Retrospective Study Open Access
Copyright ©The Author(s) 2021. Published by Baishideng Publishing Group Inc. All rights reserved.
World J Gastrointest Endosc. Oct 16, 2021; 13(10): 510-517
Published online Oct 16, 2021. doi: 10.4253/wjge.v13.i10.510
Safety of upper endoscopy in patients with active cocaine use
Anabel Liyen Cartelle, Department of Medicine, Beth Israel Deaconess Hospital, Boston, MA 02215, United States
Alexander Nguyen, Jie Yu, Division of Gastroenterology and Hepatology, John H. Stroger, Jr. Hospital of Cook County, Chicago, IL 60612, United States
Parth M Desai, Internal Medicine, John H. Stroger, Jr. Hospital of Cook County, Chicago, IL 60612, United States
Vikram Kotwal, Division of Digestive Diseases, Rush University, Chicago, IL 60612, United States
Jinal Makhija, Division of Infectious Diseases, Rush University, Chicago, IL 60612, United States
John Erikson L Yap, Division of Gastroenterology and Hepatology, Augusta University, Augusta, GA 30912, United States
ORCID number: Anabel Liyen Cartelle (0000-0002-6006-2516); Alexander Nguyen (0000-0002-5538-0237); Parth M Desai (0000-0003-1231-1204); Vikram Kotwal (0000-0003-0188-8307); Jinal Makhija (0000-0002-6931-5188); Jie Yu (0000-0002-6413-0504); John Erikson L Yap (0000-0002-0441-3211).
Author contributions: Liyen Cartelle A, Nguyen A and Desai PM wrote the report; Nguyen A, Desai PM, Kotwal V, Yu J, and Yap JEL designed, performed the research; Kotwal V, Yu J, and Yap JEL supervised the report; Desai PM and Makhija J contributed to the analysis.
Institutional review board statement: This study was reviewed and approved by the Ethics Committee of the John H. Stroger, Jr.
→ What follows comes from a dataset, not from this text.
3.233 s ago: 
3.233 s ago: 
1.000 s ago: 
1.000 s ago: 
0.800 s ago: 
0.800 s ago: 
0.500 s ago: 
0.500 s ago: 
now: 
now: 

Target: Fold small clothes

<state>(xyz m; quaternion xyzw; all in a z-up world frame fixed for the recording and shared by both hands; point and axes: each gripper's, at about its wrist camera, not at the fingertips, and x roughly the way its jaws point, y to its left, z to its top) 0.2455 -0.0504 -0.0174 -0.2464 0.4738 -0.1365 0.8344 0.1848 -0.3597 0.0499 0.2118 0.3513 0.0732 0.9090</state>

Hospital of Cook County
Informed consent statement: Patients were not required to give informed consent to the study because the analysis used anonymous clinical data that were obtained after each patient agreed to treatment by written consent.
Conflict-of-interest statement: We have no financial relationships to disclose.
Data sharing statement: No additional data are available.
Open-Access: This article is an open-access article that was selected by an in-house editor and fully peer-reviewed by external reviewers. It is distributed in accordance with the Creative Commons Attribution NonCommercial (CC BY-NC 4.0) license, which permits others to distribute, remix, adapt, build upon this work non-commercially, and license their derivative works on different terms, provided the original work is properly cited and the use is non-commercial. See: http://creativecommons.org/Licenses/by-nc/4.0/
Corresponding author: Anabel Liyen Cartelle, MD, Doctor, Department of Medicine, Beth Israel Deaconess Hospital, 330 Brookline Ave, Boston, MA 02215, United States. anabelliyencartelle@gmail.com
Received: May 26, 2021
Peer-review started: May 26, 2021
First decision: June 12, 2021
Revised: July 1, 2021
Accepted: August 24, 2021
Article in press: August 24, 2021
Published online: October 16, 2021

Abstract
BACKGROUND

Cocaine is a synthetic alkaloid initially viewed as a useful local anesthetic, but which eventually fell out of favor given its high addiction potential. Its predominantly sympathetic effects raise concern for cardiovascular, respiratory, and central nervous system complications in patients undergoing procedures. Peri-procedural cocaine use, often detected via a positive urine toxicology test, has been mostly addressed in the surgical and obstetrical literature. However, there are no clear guidelines on how to effectively risk stratify patients found to be positive for cocaine in the pre-operative setting, often leading to costly procedure cancellations. Within the field of gastroenterology, there is no current data available regarding safety of performing esophagogastroduodenoscopy (EGD) in patients with recent cocaine use.

AIM

To compare the prevalence of EGD related complications between active (≤ 5 d) and remote (> 5 d) users of cocaine.

METHODS

In total, 48 patients who underwent an EGD at John H. Stroger, Jr. Hospital of Cook County from October 2016 to October 2018 were found to have a positive urine drug screen for cocaine (23 recent and 25 remote). Descriptive statistics were compiled for patient demographics. Statistical tests used to analyze patient characteristics, procedure details, and preprocedural adverse events included t-test, chi-square, Wilcoxon rank sum, and Fisher exact test.

RESULTS

Overall, 20 periprocedural events were recorded with no statistically significant difference in distribution between the two groups (12 active vs 8 remote, P = 0.09). Pre- and post-procedure hemodynamics demonstrated only a statistically, but not clinically significant drop in systolic blood pressure and increase in heart rate in the active user group, as well as drop in diastolic blood pressure and oxygen saturation in the remote group (P < 0.05). There were no significant differences in overall hemodynamics between both groups.

CONCLUSION

Our study found no significant difference in the rate of periprocedural adverse events during EGD in patients with recent vs remote use of cocaine. Interestingly, there were significantly more patients (30%) with active use of cocaine that required general anesthesia as compared to remote users (0%).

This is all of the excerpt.